Santa Ana is in heavily populated Orange County. Members at Santa Ana and other Southern California clubs are embracing water-saving measures because they read and hear stories describing the severity of the drought every day, Pettit says.

Perhaps no part of California is more affected by Brown’s announcement than the Coachella Valley, a Low Desert tourist retreat with 123 courses. Green-loving snowbirds and tolerable water rates cultivated little incentive to implement sweeping changes. But superintendents started working behind the scenes with the Coachella Valley Water District in 2013 to significantly reduce regional golf water usage by 2020. Brown’s mandate expedited the process. “It made people realize this is serious for all of us,” says PGA West and La Quinta Resort director of agronomy Dean Miller.

Coachella Valley facilities are using multiple conservation tactics, including testing lakes to determine leakage, completing irrigation audits, reprogramming computers, upgrades nozzles and removing turf. This past winter, Miller convinced the boards that oversee PGA West to approve dormant rough for the Palmer Private Course, which hosted the final round of the PGA Tour’s Humana Challenge. Tour players embraced the move and the color contrast looked stunning on television.

“We kind of got ahead of the game and wanted to stand up and do our part,” Miller says. “It was an education process.
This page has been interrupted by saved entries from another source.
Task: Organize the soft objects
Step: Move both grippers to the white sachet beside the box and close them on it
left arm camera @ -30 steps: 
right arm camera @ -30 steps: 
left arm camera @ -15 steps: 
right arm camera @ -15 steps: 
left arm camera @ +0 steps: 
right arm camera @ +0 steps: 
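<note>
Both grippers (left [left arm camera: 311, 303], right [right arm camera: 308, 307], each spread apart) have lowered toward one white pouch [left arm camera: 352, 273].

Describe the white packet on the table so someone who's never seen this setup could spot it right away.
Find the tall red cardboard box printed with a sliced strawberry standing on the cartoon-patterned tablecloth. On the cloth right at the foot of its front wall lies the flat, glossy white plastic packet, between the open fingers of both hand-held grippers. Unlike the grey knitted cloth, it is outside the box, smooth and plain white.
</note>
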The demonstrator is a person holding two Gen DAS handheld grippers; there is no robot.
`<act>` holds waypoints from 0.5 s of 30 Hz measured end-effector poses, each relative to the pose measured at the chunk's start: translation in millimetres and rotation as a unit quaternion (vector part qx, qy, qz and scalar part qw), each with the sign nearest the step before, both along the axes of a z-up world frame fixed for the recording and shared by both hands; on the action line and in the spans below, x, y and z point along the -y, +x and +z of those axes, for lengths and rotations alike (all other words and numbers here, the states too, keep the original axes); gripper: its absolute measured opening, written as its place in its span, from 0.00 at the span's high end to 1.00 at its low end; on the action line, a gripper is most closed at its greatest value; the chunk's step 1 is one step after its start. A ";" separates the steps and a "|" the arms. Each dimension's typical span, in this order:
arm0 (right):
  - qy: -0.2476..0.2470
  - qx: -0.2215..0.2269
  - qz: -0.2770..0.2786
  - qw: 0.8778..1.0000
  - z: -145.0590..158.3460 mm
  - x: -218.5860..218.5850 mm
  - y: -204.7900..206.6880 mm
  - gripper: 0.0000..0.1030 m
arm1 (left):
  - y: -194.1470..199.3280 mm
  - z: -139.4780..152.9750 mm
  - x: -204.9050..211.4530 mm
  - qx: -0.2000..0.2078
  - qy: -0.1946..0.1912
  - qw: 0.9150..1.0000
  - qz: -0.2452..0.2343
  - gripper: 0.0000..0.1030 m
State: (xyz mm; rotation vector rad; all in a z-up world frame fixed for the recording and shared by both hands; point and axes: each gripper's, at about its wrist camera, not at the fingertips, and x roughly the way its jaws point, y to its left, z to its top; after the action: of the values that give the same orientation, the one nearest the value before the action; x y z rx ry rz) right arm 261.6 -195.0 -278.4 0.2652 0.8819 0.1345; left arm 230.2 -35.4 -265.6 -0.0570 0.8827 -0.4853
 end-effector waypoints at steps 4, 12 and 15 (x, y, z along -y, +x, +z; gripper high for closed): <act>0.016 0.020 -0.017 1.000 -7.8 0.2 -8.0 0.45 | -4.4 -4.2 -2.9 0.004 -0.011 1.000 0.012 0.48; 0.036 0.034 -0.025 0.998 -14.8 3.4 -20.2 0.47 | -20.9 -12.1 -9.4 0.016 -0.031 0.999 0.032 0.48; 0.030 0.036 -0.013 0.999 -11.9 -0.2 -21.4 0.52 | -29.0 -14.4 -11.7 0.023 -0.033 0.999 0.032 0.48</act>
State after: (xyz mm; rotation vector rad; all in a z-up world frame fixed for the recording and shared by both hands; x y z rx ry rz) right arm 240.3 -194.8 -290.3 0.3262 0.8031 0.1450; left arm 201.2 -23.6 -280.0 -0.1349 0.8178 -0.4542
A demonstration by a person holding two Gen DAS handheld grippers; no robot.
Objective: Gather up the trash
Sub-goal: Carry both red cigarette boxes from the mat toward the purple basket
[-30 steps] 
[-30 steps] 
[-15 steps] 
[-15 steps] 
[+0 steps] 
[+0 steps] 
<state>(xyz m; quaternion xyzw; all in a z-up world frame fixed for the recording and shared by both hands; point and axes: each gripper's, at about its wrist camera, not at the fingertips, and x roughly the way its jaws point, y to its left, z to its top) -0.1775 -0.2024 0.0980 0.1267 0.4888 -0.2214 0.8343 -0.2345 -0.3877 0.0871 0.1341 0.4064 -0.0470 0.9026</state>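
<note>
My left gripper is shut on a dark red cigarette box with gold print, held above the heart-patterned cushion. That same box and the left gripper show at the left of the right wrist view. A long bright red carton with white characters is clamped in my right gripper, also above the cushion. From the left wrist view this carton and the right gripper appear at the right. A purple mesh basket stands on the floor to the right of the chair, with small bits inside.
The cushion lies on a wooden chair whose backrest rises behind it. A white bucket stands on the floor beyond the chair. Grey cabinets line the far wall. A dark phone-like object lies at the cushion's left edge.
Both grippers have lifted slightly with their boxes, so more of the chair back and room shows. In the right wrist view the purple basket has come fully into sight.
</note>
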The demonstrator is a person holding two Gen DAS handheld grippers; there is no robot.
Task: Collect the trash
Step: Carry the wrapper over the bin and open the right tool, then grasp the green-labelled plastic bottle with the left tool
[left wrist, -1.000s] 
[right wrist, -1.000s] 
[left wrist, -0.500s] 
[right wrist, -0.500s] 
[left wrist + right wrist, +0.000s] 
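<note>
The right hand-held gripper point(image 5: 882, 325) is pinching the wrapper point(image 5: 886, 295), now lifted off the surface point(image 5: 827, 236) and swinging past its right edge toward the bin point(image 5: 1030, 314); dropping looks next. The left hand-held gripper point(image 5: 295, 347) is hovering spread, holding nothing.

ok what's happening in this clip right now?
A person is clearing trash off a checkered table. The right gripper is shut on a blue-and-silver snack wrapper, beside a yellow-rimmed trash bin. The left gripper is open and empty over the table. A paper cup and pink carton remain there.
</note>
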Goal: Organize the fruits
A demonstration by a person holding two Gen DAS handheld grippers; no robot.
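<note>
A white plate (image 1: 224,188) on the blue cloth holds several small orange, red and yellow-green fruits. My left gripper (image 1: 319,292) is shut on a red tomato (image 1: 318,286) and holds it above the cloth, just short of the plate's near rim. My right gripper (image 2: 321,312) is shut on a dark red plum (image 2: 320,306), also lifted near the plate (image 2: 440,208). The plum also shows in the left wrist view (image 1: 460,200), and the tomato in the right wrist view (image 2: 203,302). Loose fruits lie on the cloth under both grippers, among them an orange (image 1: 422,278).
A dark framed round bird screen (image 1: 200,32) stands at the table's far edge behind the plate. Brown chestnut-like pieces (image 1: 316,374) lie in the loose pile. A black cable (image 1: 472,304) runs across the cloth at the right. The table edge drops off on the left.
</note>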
It was something that our boards had bought into and we wanted to be the leaders in what is happening here in the Valley.”

Small water-related victories provide temporary fulfillment for superintendents facing one of the industry’s most difficult assignments: changing the culture and expectations of outsiders with significant financial investments in the region. Seeing green in the winter motivated some investments.

“They are still struggling a bit out in the desert areas,” Huck says. “That’s just a function of the memberships. At least 50 percent of the members come in from out of state. They are not eating, breathing, sleeping drought every day of their life like those of us living here.”

The drought also raises questions about the viability of operating a golf course. Owner George Kelley announced in May that Stevinson Ranch, an upscale public course in the Central Valley, will close in July. Kelley cited a desire to allocate water to almond farming instead of golf as a reason for the closure. An extended look at Stevinson Ranch’s situation reveals that its woes extended beyond water. Rounds played in 2013 dipped to 30,000, a meager total for a course with a climate conducive to year-round golf. At its peak, Stevinson Ranch hosted 44,000 rounds per year.

Industry leaders aren’t ready to place golf on California’s list of endangered recreational activities, but sagging participation numbers and a volatile water situation means operating a course in the state isn’t for the meek. Of all the stakeholders, none are in a better position to help the industry than superintendents because they are viewed as their respective facilities’ water experts.

“The industry in terms of its knowledge and expertise, particularly among superintendents, is absolutely poised to deal with anything and everything,” Kessler says. “There will not be one golf property that has to close its doors due to lack of ability to deliver given the tougher circumstances. What will happen, a combination of rising labor, environmental compliance expenses, particularly water costs, and a market that’s flat, will cause some shrinkage of the golf industry.”